═════ RAW DATA ═════

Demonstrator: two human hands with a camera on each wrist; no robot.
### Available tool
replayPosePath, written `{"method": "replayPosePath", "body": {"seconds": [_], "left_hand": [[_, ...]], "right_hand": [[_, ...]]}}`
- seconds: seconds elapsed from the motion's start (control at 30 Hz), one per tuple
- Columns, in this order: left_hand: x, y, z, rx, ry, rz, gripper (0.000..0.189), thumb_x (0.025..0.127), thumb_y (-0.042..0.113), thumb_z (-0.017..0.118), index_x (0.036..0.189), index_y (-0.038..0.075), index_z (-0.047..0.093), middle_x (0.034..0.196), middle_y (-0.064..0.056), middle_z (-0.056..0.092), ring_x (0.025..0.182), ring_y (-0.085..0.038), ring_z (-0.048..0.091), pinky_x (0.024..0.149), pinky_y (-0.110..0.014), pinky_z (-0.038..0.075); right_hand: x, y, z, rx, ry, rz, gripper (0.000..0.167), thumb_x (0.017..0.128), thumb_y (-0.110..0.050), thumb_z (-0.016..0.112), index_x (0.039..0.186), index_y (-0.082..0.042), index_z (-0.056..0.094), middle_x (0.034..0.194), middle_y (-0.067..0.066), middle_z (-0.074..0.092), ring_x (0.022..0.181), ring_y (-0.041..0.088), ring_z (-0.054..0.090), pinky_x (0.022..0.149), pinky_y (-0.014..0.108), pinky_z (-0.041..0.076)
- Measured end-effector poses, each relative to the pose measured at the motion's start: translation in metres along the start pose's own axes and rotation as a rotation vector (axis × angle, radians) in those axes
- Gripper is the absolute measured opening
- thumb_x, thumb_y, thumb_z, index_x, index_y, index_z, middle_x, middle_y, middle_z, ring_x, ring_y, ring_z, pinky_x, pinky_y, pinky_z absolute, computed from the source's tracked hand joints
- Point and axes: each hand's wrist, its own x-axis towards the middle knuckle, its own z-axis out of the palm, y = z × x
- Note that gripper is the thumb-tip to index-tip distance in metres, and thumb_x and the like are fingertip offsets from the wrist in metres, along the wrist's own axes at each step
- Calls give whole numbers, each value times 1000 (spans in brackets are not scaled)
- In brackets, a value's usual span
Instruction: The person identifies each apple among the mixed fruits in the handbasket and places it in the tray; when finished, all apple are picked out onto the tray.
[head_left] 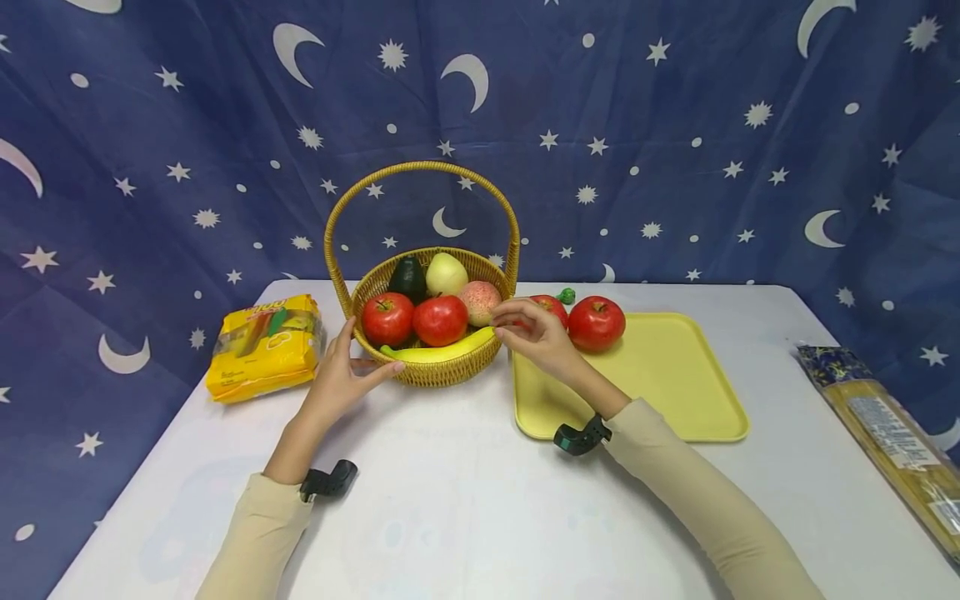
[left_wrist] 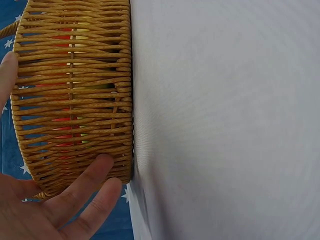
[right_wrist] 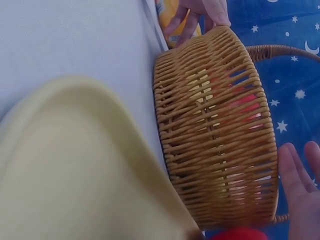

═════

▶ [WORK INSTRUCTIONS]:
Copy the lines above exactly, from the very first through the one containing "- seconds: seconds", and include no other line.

▶ [RESPONSE AREA]:
Demonstrator: two human hands with a camera on each wrist; no robot.
### Available tool
replayPosePath, written `{"method": "replayPosePath", "body": {"seconds": [_], "left_hand": [[_, ...]], "right_hand": [[_, ...]]}}`
- seconds: seconds elapsed from the motion's start (control at 30 Hz), one per tuple

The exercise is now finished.